Oil: Could the Future Be Even More Bleak?

Friday, April 21, 2006

Oil: Could the Future Be Even More Bleak?

Normally, I wouldn't feel a sense of panic hearing someone make this prediction:
"I believe we are either at or very close to peak oil (production). If I'm right, then we have to assume that five or 10 years from now we'll be producing less oil than we are today. And yet we have a society that is expecting, under the most conservative assumptions, that oil usage will grow by at least 30 to 50 percent over the next 25 years.

"In other words, we would end up with only 70 percent of the oil we have today when we would need to have 150 percent.

"It's a problem of staggering economic proportions -- far greater than the temporary setback of a terrorist attack on energy infrastructure -- that could end up leading to more geopolitical fistfights than you can ever imagine.

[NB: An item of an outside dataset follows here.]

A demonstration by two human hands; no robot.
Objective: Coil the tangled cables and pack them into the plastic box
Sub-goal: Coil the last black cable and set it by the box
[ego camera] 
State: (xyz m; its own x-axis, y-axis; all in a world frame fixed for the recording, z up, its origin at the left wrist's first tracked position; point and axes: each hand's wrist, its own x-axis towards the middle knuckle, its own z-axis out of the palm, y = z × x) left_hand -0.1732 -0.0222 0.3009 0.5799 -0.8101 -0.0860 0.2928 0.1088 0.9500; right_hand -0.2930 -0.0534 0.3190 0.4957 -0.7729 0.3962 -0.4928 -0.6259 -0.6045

The fistfights turn into weapon fights and give way to a very ugly society."
But this forecast isn't coming from a flake, an environmental lefty or just another "someone" trying to sell a book. This is the prediction made several months ago by Matthew Simmons, an investment banker and Harvard Business School grad who has cozy Republican contacts.

Not surprisingly, part of Simmons' prescription to deal with this anticipated crisis is dramatically increasing oil drilling (both in ANWAR and off-shore sites).

But his prediction begs a question: Why won't the Democratic Party call for a Marshall Plan-like approach to significantly ramp up the level of federal investment in the research and other incentives needed to produce alternative fuels that will make America energy independent? (Hell, even Bush has decried the level of America's oil dependence; he just hasn't offered any concrete proposals to address it.)

A Marshall Plan to make America energy independent by, say, the year 2013 would also portray Dems as a party of ideas, as a party focused on the future.

It not only makes good policy sense, but I think it can be sold to those Bubba voters as a way to stick it to those Middle Eastern oil barons. And it can be sold to entrepreneurial types as a way to spawn a whole new generation of innovation and business activity.

When we decided it was so critical to land a man on the friggin' moon, we did it. Surely, with so much more at stake today than just American pride, we can free ourselves of the oil addiction.